Both Khani and Van Meter praised the inclusion of a pre-certification program in the draft of the VALID Act but indicated more clarity and predictability around the idea will be needed before the legislation is ready to move forward.
“There are a lot of questions about it, but there’s real interest there,” Khani said. “The challenge, of course, is in the details.”
Burr signed on as the lead Republican sponsor after Sen. Orrin Hatch retired this year.
Friends of Cancer Research argued in a recent white paper the current regulatory scheme results in a bifurcated system in which patients and doctors deal with “variability in both accuracy and precision” of tests, despite many expecting all tests are “equally accurate and interchangeable.”
“Diagnostic regulatory reform is extremely important and we hope that Congress will move forward quickly for the sake of patients,” CEO Jeff Allen said in a statement. “It is vital that all diagnostic tests demonstrate adequate analytical and clinical validity, and we believe this is possible through a single and flexible regulatory pathway through the FDA to ensure test quality.”
Last April, the agency exercised its oversight muscle, issuing a warning letter to Virginia-based Inova Genomics Laboratory for offering laboratory developed tests marketed as predictive of individual patient response to certain drugs such as antidepressants.
Then FDA Commissioner Scott Gottlieb pressed lawmakers to move the legislation forward in his last weeks in office, but progress has inched along since. The agency has offered substantial technical assistance throughout the legislation’s development with large portions adopted by lawmakers in the latest version of the bill unveiled last December.

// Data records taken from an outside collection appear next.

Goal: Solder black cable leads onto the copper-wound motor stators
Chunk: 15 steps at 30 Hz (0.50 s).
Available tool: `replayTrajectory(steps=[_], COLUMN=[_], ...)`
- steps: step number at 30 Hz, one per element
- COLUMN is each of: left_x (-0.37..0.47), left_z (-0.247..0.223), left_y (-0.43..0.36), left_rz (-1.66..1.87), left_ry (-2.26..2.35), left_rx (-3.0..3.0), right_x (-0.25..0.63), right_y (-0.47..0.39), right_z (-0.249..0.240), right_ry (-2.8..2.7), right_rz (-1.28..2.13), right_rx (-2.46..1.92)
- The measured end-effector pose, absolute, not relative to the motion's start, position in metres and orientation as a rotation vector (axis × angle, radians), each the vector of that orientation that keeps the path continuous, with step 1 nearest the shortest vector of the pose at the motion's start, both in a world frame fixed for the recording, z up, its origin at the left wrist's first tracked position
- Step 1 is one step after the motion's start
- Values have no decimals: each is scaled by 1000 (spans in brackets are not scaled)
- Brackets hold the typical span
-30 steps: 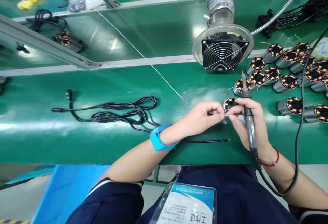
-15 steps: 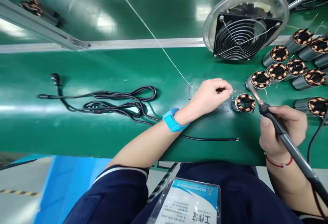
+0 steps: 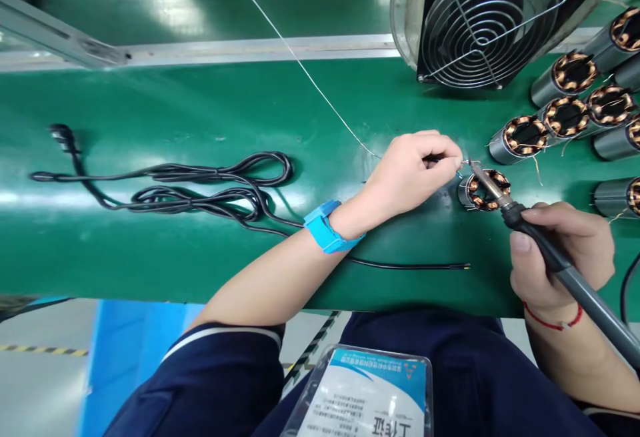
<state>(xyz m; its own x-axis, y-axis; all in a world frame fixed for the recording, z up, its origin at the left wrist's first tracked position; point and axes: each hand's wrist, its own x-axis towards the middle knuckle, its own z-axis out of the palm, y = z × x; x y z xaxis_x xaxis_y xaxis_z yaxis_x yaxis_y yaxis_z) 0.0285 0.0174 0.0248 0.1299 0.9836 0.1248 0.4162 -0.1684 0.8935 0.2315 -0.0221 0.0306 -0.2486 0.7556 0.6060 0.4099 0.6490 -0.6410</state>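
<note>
My left hand point(image 3: 417, 170) is pinched on thin wires, whose bare ends point(image 3: 467, 162) stick out past the fingertips. A thin pale strand point(image 3: 325, 98) runs from this hand up to the top edge. My right hand point(image 3: 560, 250) grips a soldering iron point(image 3: 543, 243), its metal tip at the wire ends beside the left fingertips. Under the iron's shaft stands a wound motor stator point(image 3: 470, 193) with copper coils. Exactly how the tip meets the wires is too small to tell.
A fan with a wire guard point(image 3: 480, 40) stands behind the hands. Several stators point(image 3: 565, 117) are grouped at the right. Coiled black cables point(image 3: 200, 173) lie at the left, and one cable end point(image 3: 410, 265) lies near the front edge.
The iron's tip has moved left, from the nearest grouped stator to the wire ends at my left fingertips. The camera view has shifted, so the fan appears larger and higher.
</note>
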Motion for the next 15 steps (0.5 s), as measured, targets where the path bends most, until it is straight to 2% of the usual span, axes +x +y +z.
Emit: replayTrajectory(steps=[15], left_x=[30], left_z=[26], left_y=[17], left_rz=[977], left_ry=[1406], left_rx=[1636], right_x=[231], right_y=[-21], right_z=[31], right_ry=[-1835], right_rz=[487], right_rx=[-907])
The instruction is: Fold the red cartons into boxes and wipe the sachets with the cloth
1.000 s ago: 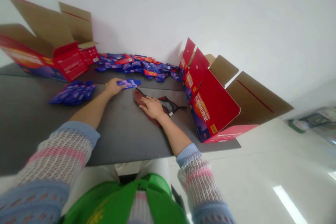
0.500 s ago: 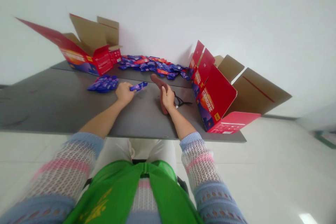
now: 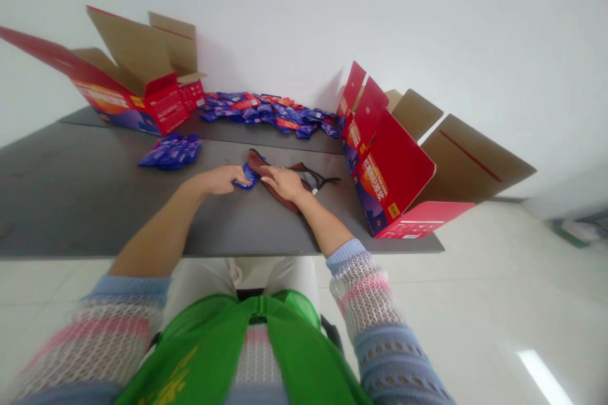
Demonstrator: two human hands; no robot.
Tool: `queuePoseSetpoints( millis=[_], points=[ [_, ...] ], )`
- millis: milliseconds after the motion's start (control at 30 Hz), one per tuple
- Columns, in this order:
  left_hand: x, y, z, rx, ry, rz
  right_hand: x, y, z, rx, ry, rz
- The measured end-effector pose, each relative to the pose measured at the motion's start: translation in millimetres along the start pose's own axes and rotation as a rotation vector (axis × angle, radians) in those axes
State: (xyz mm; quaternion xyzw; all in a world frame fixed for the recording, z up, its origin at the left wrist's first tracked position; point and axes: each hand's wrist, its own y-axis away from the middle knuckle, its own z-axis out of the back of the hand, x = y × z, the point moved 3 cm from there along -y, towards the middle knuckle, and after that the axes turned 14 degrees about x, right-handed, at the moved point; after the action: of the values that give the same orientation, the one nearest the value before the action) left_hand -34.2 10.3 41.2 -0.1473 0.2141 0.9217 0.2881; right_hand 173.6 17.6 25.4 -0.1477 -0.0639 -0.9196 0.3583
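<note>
A small blue sachet (image 3: 247,177) lies on the grey table, its near end pinched by my left hand (image 3: 222,180). Across it rests the brown sole of a sandal (image 3: 257,162), held from above by my right hand (image 3: 284,183). The sandal covers part of the sachet, so whether it presses down on it I cannot tell. Black straps (image 3: 325,181) stick out to the right, beyond my right hand. Left of my hands is a neat, overlapping batch of blue sachets (image 3: 171,152).
A long heap of blue and red sachets (image 3: 273,112) lies along the wall. One open red carton (image 3: 161,104) stands at the back left, and another red carton (image 3: 399,164) with raised flaps stands at the right. The table's front edge (image 3: 256,255) is near my lap.
My right hand has brought the sandal left and lower, tilting it over the sachet. The sachet in my left hand has moved down to meet it. The view has shifted slightly.
</note>
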Motion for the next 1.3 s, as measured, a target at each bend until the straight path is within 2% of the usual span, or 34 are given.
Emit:
queuePoseSetpoints(
  millis=[100, 267, 367, 500, 667, 767, 867, 967, 1033, 1100, 1233, 1300],
  points=[
    [5, 16, 2.1, 0.194, 0.031, -0.141, 6, -1, -1, 0.043, 0.024, 0.098],
    [4, 26, 5.5, 0.369, 0.037, -0.15, 19, 1, -2, 0.072, -0.066, 0.315],
    [-2, 26, 7.3, 0.462, 0.061, -0.172, 30, 1, -8, 0.104, -0.041, 0.386],
    [-7, 23, 10.9, 0.482, 0.162, -0.207, 37, -2, -14, 0.146, 0.039, 0.369],
    [-10, 9, 10.0, 0.48, 0.04, -0.14, 34, -10, -11, 0.15, 0.055, 0.31],
    [-11, 3, 8.5, 0.443, 0.106, -0.134, 25, -20, -9, 0.123, 0.06, 0.184],
    [-7, 9, 7.2, 0.423, 0.149, -0.106, 10, -32, -10, 0.101, 0.084, 0.08],
    [-2, 22, 6.0, 0.405, 0.149, -0.12, -4, -39, -12, 0.082, 0.099, 0.025],
    [3, 25, 4.5, 0.351, 0.195, -0.117, -9, -38, -12, 0.072, 0.101, 0.021],
    [10, 21, 2.6, 0.223, 0.276, -0.012, -7, -33, -11, 0.078, 0.103, 0.067],
    [23, 5, -1.3, -0.188, 0.463, 0.359, 9, -14, -8, 0.132, 0.103, 0.267],
    [23, 1, -3.2, -0.3, 0.488, 0.451, 18, -5, -9, 0.147, 0.104, 0.347]
  ],
)
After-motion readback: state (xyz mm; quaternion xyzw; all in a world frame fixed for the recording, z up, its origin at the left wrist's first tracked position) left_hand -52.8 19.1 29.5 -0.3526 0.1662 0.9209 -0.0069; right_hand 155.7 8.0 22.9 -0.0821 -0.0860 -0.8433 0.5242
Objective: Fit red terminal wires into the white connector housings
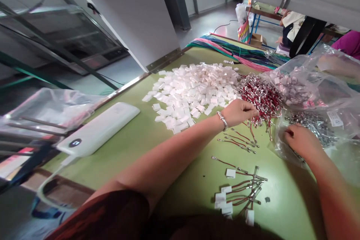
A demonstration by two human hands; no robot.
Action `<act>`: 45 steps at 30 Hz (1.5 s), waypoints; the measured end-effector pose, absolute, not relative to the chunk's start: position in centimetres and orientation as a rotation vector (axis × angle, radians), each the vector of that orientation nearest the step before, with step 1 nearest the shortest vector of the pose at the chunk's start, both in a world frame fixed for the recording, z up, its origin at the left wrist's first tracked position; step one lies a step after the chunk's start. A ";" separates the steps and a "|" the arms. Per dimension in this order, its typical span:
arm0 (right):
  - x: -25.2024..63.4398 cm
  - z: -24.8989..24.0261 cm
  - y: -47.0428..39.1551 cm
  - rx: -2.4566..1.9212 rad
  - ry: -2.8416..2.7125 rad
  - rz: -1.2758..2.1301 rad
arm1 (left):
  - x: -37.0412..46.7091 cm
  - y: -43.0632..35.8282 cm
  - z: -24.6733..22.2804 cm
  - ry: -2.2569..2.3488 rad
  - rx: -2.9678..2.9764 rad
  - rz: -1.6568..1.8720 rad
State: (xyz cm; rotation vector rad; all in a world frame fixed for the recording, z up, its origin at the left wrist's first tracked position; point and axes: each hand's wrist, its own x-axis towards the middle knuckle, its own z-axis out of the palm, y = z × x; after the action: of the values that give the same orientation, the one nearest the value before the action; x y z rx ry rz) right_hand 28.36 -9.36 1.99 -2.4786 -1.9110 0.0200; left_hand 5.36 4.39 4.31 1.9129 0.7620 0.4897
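Note:
My left hand (238, 113), a bracelet on its wrist, reaches to the near left edge of a pile of short red wires with metal terminals (260, 95). Its fingers are pinched together; what lies between them is hidden. At the opening of a clear plastic bag of metal terminals (316, 125), my right hand (303, 141) has its fingers curled closed, and I cannot make out what they hold. Several loose red wires (237, 142) lie below my left hand. Closer to me are red wires with white connector housings (224, 199) on one end.
A heap of white connector housings (197, 90) spreads behind my left forearm. Bundled coloured cables (230, 50) lie along the far edge. A white power bank (99, 129) with a cable rests at left. Another plastic bag (323, 71) stands at right; people sit beyond.

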 end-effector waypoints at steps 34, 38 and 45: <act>21.0 4.5 -9.7 -1.849 -1.685 0.839 | 5.3 4.3 3.8 0.195 2.583 0.503; 20.6 5.0 -10.1 -1.739 -1.954 1.142 | 5.5 4.4 3.1 0.372 2.579 0.301; 23.8 5.7 -10.3 -1.925 -1.865 0.886 | 6.7 2.9 1.2 0.494 2.734 0.029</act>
State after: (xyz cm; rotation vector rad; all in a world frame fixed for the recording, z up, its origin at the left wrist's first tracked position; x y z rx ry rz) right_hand 23.78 -10.29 5.71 -1.9245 -1.8650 0.8855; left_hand 6.69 2.88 1.23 2.7344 0.4943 0.0293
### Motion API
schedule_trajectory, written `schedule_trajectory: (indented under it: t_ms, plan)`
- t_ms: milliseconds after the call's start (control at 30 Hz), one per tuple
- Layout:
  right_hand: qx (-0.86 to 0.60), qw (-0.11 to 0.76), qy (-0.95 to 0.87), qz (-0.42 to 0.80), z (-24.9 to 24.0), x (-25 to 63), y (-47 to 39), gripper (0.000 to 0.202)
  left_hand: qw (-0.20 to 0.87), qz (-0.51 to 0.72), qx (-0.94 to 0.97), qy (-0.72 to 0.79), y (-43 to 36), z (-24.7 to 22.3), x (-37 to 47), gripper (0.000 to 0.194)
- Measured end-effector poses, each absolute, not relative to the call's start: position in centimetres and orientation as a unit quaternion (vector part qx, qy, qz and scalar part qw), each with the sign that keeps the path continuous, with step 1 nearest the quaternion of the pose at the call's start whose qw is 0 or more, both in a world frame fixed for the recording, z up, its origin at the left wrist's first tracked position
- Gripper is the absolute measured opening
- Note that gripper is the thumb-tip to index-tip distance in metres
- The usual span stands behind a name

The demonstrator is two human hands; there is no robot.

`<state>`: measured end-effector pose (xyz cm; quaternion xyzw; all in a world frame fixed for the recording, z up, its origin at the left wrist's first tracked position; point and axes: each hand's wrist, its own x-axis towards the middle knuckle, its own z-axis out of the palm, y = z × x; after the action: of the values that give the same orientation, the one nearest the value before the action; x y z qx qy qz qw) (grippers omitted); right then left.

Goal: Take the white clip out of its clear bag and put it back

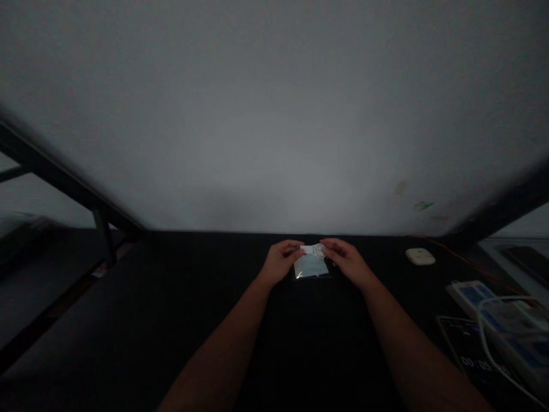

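A small white watch-like piece with a round dial [319, 250] is held level between my two hands, over the far part of the dark table. My left hand [281, 262] pinches its left end, the white strap part. My right hand [345, 260] grips it by the dial at the right end. Just below it, on the near side, is a clear plastic bag [311, 266] with something pale in it. Whether my fingers also hold the bag's edge is hard to tell in the dim light.
A white earbud case [420, 256] lies right of my hands. Nearer on the right are a phone [476, 349] showing a timer, a power strip [476, 297] and a looped white cable [480, 326]. A pale wall [266, 143] rises behind the black table [171, 297]; dark frame bars stand at both sides.
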<state>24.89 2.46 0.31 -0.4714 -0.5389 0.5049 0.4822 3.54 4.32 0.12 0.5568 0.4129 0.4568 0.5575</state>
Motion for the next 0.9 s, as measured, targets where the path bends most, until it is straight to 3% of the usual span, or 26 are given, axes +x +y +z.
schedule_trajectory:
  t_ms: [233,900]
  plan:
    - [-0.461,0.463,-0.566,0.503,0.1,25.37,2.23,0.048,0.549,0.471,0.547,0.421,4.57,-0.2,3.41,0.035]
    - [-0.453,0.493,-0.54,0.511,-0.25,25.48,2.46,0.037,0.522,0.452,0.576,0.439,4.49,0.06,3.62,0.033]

“Although FDA supports a legislative solution that advances public health and looks forward to working with Congress, patient groups, and others on that solution, we cannot comment on our interactions with Congress on the VALID Act,” an FDA spokesperson told MedTech Dive in an email.
FDA’s breakthrough device designation has seen sizable interest from diagnostic makers; of the 156 breakthrough designated devices, 50 are diagnostic products, according to FDA’s Katherine Donigan, acting deputy director of personalized medicine and molecular genetics at the Office of In Vitro Diagnostics and Radiological Health.
FoundationOne’s CDx test to detect genetic mutations in solid tumors was the first breakthrough designated in vitro diagnostic to receive marketing authorization, she said at the Next Generation Dx Summit, and more are expected.